Reproduce the listing in full. Omit the pictures.

- _INFORMATION SUPPLIED_:
+===+

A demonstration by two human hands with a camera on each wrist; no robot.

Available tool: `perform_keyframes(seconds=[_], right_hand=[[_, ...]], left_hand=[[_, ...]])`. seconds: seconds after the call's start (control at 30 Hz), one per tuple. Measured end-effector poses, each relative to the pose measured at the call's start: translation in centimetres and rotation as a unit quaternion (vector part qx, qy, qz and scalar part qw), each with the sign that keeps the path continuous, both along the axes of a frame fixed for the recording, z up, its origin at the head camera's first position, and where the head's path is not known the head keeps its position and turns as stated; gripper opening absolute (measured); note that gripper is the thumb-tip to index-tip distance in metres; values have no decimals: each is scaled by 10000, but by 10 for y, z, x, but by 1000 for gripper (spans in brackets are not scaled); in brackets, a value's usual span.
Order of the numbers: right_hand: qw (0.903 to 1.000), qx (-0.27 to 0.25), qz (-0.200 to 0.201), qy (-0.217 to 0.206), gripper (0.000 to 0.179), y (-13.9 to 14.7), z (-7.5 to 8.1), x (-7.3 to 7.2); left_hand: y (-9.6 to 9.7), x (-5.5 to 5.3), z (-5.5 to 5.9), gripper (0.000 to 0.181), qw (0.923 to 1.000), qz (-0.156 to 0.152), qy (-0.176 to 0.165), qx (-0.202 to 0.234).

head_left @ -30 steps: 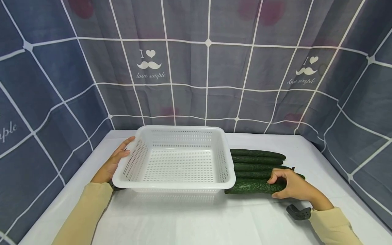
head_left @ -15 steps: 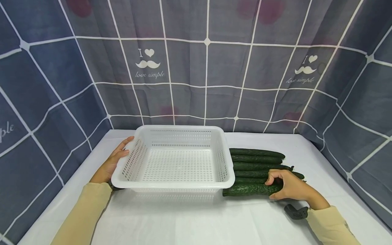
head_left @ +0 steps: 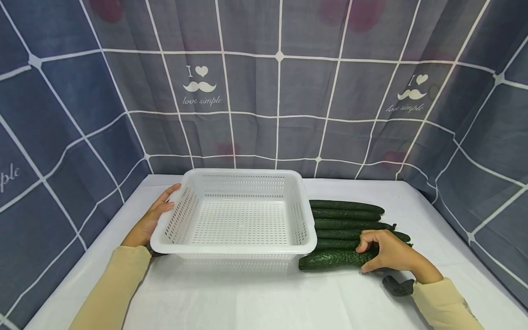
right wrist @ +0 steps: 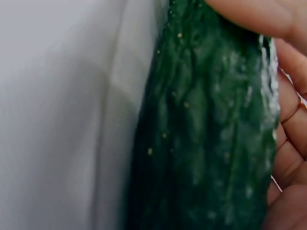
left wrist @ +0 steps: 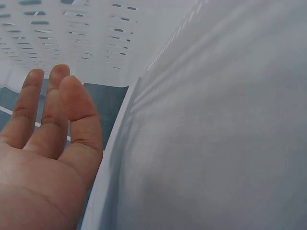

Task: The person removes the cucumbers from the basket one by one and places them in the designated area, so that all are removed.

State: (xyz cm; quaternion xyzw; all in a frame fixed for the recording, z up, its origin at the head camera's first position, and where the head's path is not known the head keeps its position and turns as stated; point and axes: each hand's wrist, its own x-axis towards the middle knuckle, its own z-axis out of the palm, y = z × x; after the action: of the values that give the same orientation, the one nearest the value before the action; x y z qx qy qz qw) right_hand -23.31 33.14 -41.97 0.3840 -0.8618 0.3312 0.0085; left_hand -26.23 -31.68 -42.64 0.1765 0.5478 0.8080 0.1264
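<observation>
A white perforated plastic basket (head_left: 233, 250) stands on the table in the head view. My left hand (head_left: 149, 222) rests against its left side, and the left wrist view shows fairly straight fingers (left wrist: 52, 115) just under the basket's holed wall. To the right lies a row of dark green cucumbers (head_left: 344, 214). My right hand (head_left: 389, 251) grips the nearest cucumber (head_left: 327, 260) near its right end, thumb on the near side and fingers over the far side. In the right wrist view this bumpy cucumber (right wrist: 206, 124) fills the middle. Some fingertips are hidden behind it.
A white cloth (head_left: 264, 293) covers the table. Grey-blue checked curtains (head_left: 255, 87) enclose the back and both sides. The left ends of several cucumbers run up to or behind the basket's right rim (head_left: 310, 220). A black wrist device (head_left: 398, 286) hangs below the right wrist.
My right hand has drawn the nearest cucumber a little toward me and slightly left, so the one behind it shows more. The left hand and basket look unmoved.
</observation>
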Motion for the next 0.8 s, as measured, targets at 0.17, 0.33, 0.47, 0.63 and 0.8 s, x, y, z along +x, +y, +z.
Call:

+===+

- _THE COMPLETED TASK_:
A demonstration by two human hands with a camera on each wrist; no robot.

Available tool: `perform_keyframes(seconds=[_], right_hand=[[_, ...]], left_hand=[[_, ...]])`. seconds: seconds after the call's start (control at 30 Hz), one per tuple. Measured end-effector poses, each relative to the pose measured at the call's start: translation in centimetres and rotation as a unit quaternion (vector part qx, qy, qz and scalar part qw), each with the sign that keeps the path continuous, both along the axes of a frame fixed for the recording, z up, its origin at the head camera's first position, and where the head's path is not known the head keeps its position and turns as stated; gripper opening absolute (measured); note that gripper is the thumb-tip to index-tip distance in metres; values have no decimals: each is scaled by 10000, but by 10 for y, z, x, but by 1000 for gripper (spans in brackets are not scaled); in brackets, a value's usual span.
Order of the numbers: right_hand: qw (0.903 to 1.000), qx (-0.27 to 0.25), qz (-0.200 to 0.201), qy (-0.217 to 0.206), gripper (0.000 to 0.179), y (-13.9 to 14.7), z (-7.5 to 8.1), x (-7.3 to 7.2); left_hand: y (-9.6 to 9.7), x (-5.5 to 5.3), z (-5.5 to 5.9), gripper (0.000 to 0.181), qw (0.923 to 1.000), qz (-0.156 to 0.152), qy (-0.176 to 0.165), qx (-0.202 to 0.234).

head_left @ -30 steps: 
head_left @ -15 steps: 
head_left @ +0 steps: 
right wrist @ +0 steps: 
left wrist @ +0 steps: 

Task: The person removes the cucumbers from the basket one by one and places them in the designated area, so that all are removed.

State: (xyz cm; quaternion xyzw; all in a frame fixed for the recording, z up, its origin at the head camera's first position, and where the head's path is not known the head keeps its position and turns as stated; point and axes: each hand's wrist, its own x-axis towards the middle knuckle, its own z-axis out of the palm, y = z × x; after the action: of the values that give the same orientation, the one nearest the value before the action; x y z qx qy qz qw) right_hand -23.31 33.14 -41.97 0.3840 -0.8618 0.3312 0.0085; left_hand -26.23 -31.68 -42.64 0.1765 0.5478 0.8080 0.1264
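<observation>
A white perforated plastic basket (head_left: 233, 250) stands on the table in the head view. My left hand (head_left: 149, 222) rests against its left side, and the left wrist view shows fairly straight fingers (left wrist: 52, 115) just under the basket's holed wall. To the right lies a row of dark green cucumbers (head_left: 344, 214). My right hand (head_left: 389, 251) grips the nearest cucumber (head_left: 327, 260) near its right end, thumb on the near side and fingers over the far side. In the right wrist view this bumpy cucumber (right wrist: 206, 124) fills the middle. Some fingertips are hidden behind it.
A white cloth (head_left: 264, 293) covers the table. Grey-blue checked curtains (head_left: 255, 87) enclose the back and both sides. The left ends of several cucumbers run up to or behind the basket's right rim (head_left: 310, 220). A black wrist device (head_left: 398, 286) hangs below the right wrist.
My right hand has drawn the nearest cucumber a little toward me and slightly left, so the one behind it shows more. The left hand and basket look unmoved.
</observation>
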Motion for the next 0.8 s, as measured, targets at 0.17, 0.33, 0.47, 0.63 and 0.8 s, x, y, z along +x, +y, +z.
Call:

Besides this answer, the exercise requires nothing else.